Bread prices to rise by 12.5% as gov't-bakeries compromise takes effect
Bakeries pull threat to cease production of price-controlled products after cabinet approves price hike.
State-controlled bread prices are expected to rise by 12.5 percent on Wednesday as a compromise between the government and bakeries will come into effect.
On Sunday, the cabinet approved a proposal to increase the price of basic bread by 12.5 percent, following a crisis that has seen saw bakeries shut down their production lines of bread subject to government price controls.
Under a compromise deal, the cabinet also agreed to increase National Insurance Institute allowances according to the increase in next week's cost-of-living index.
However, it appears likely that the rise in the price of bread will be greater than the rise in the index, and therefore, the expected additions to social welfare allowances will not be enough to offset the bread price hike.

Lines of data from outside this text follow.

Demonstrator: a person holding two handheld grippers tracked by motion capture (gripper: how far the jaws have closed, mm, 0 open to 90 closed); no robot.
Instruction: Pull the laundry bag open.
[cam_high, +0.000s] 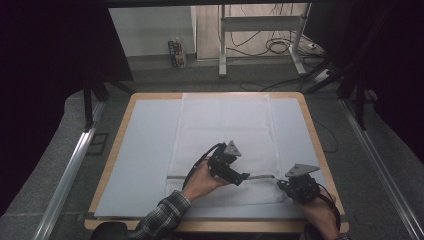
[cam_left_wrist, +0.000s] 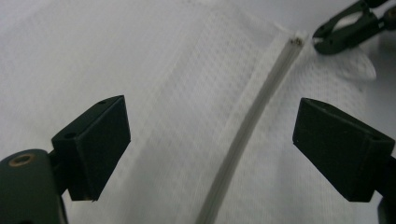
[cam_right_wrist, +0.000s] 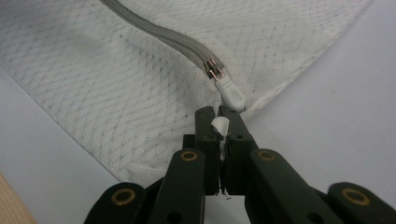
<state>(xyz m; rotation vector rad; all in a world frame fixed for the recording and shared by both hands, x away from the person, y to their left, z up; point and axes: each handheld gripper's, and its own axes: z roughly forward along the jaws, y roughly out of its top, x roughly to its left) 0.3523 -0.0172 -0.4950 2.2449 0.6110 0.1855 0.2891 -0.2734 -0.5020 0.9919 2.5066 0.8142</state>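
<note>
Nearest the high camera, at the bottom edge, come the person's forearms: a plaid sleeve (cam_high: 162, 216) on the left and a bare hand on the right, each carrying a black gripper. The right gripper (cam_right_wrist: 218, 122) sits near the table's near right corner with its jaws clenched on the white pull tab (cam_right_wrist: 232, 95) of a zipper — in the right gripper view the tab's end is pinched between the two black jaws, and the metal slider (cam_right_wrist: 214, 68) lies just beyond them at the end of the grey zipper (cam_right_wrist: 159, 37).

The zipper belongs to a white mesh laundry bag (cam_high: 225, 135), which lies flat down the middle of a pale blue mat (cam_high: 145, 150) on the wooden table (cam_high: 116, 145). The zipper runs across the bag's near end, roughly from side to side in the high view, with the slider at its right end, close to the bag's right edge.

The left gripper (cam_left_wrist: 212, 140) is over the bag, to the left of the right one and well apart from it. Its jaws stand wide and released, with nothing between the pads — in the left gripper view the zipper line (cam_left_wrist: 247, 130) passes beneath the gap without being touched. That view also shows the right gripper's tip at the top right, at the zipper's end.
</note>
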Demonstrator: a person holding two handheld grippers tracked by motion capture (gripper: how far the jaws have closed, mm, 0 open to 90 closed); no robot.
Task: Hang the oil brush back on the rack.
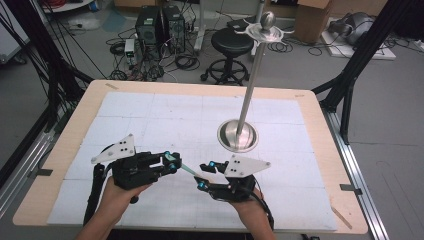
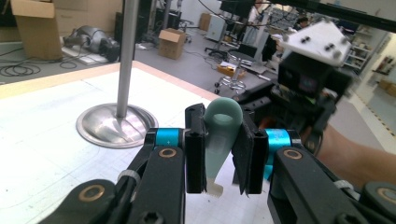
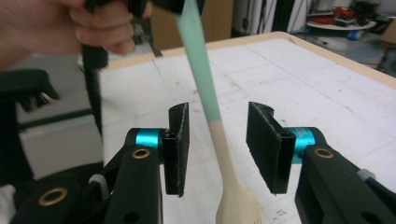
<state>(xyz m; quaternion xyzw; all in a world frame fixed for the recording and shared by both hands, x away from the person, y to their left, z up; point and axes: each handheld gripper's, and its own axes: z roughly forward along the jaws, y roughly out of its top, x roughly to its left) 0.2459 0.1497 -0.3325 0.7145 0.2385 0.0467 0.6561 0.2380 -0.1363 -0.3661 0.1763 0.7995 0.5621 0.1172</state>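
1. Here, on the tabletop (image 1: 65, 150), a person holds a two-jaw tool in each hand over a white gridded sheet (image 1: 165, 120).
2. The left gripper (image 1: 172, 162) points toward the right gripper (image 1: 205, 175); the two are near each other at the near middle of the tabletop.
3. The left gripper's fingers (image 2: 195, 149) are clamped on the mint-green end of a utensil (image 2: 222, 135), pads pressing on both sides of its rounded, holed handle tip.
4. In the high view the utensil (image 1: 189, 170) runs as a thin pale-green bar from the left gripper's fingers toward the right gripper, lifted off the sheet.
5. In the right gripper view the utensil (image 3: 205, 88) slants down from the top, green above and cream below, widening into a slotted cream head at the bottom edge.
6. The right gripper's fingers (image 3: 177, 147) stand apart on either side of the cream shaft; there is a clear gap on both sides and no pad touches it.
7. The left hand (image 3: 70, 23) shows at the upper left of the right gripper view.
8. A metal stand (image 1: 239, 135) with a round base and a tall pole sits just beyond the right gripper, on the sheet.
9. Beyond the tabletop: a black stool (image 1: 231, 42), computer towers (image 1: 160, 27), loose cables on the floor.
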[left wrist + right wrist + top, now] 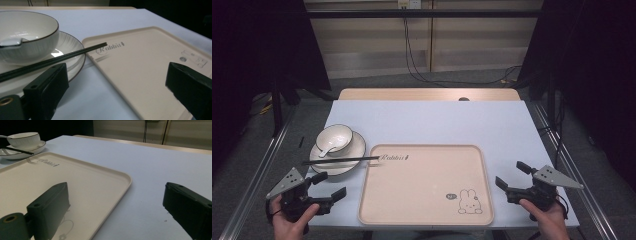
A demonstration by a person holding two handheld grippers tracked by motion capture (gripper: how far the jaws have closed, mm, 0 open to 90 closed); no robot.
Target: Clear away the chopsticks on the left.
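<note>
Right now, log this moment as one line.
left hand-held gripper: open, empty, near plate | right hand-held gripper: open, empty, beside tray | chopsticks: across plate, tips over tray edge | bowl: on plate

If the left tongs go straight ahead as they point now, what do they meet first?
Probably the chopsticks, which lie across the plate rim onto the tray edge, right ahead of the open left tongs. Depth is unclear; the plate rim may come first.
</note>
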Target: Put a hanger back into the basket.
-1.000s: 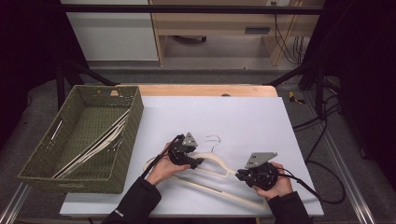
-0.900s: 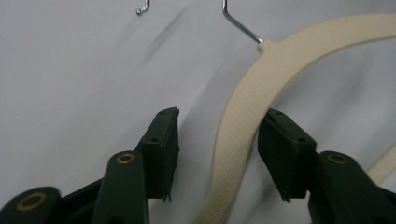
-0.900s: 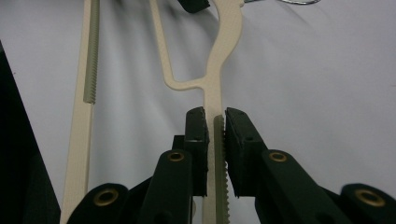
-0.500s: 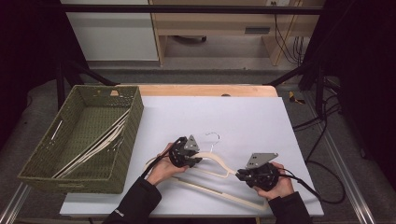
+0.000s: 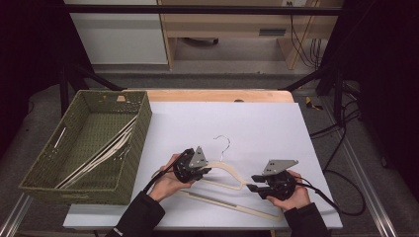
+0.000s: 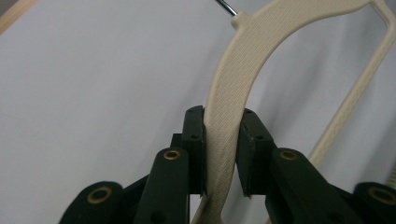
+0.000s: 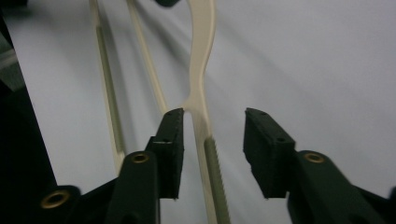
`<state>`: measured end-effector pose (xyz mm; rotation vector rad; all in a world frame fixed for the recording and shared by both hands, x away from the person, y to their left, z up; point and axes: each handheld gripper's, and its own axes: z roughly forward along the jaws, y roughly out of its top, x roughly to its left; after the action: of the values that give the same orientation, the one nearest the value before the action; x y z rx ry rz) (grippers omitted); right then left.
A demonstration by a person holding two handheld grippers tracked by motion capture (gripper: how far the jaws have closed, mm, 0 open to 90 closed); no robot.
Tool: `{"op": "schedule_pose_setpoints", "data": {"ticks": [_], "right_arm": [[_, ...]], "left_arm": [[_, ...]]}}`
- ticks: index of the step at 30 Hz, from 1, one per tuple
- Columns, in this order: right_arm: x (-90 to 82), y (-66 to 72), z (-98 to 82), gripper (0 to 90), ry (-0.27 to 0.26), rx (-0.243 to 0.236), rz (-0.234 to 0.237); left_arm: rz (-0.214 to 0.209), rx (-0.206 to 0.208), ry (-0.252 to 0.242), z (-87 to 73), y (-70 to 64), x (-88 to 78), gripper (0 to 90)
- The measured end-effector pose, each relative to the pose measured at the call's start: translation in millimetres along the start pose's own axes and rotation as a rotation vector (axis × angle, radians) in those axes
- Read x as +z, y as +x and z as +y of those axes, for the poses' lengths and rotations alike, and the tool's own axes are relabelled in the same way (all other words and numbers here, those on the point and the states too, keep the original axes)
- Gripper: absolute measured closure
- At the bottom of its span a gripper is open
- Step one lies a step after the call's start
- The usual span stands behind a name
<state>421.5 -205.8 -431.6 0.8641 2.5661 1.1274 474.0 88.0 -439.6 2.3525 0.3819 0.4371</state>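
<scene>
A cream plastic hanger [image 5: 232,174] with a metal hook [image 5: 225,143] lies near the front of the white table. My left gripper [image 5: 205,172] has just closed its jaws and is shut on the hanger's left arm; in the left gripper view both pads [image 6: 196,149] press the ribbed arm [image 6: 238,60]. My right gripper [image 5: 252,187] is at the hanger's right end. Its jaws have just been opening, and in the right gripper view [image 7: 212,149] the thin arm [image 7: 203,70] runs between them with a gap on each side.
A green wicker basket [image 5: 143,123] stands at the table's left and holds several cream hangers [image 5: 99,155]. A wooden strip [image 5: 217,95] borders the far edge of the table. Cables [image 5: 336,197] trail off to the right.
My left gripper has shifted a little and risen with the hanger's left arm. The right hand has stayed put.
</scene>
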Motion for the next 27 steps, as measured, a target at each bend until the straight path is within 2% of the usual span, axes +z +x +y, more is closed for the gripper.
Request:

Bakeries said they Sunday that would only resume production of price-controlled bread when they had received "in their own hands" an Industry Ministry order permitting the rise in the price of bread.
The ministry official who is to sign the order, Zvia Dori, is still in the process of studying legal aspects of the cabinet decision, ministry sources said.
Earlier in the year, bakeries had demanded the government lift all price controls on bread, citing a worldwide increase in the price of grain and prompting a backlash by angered consumer groups.
As no solution could be reached, many bakeries stopped making price-controlled bread, saying they were losing money.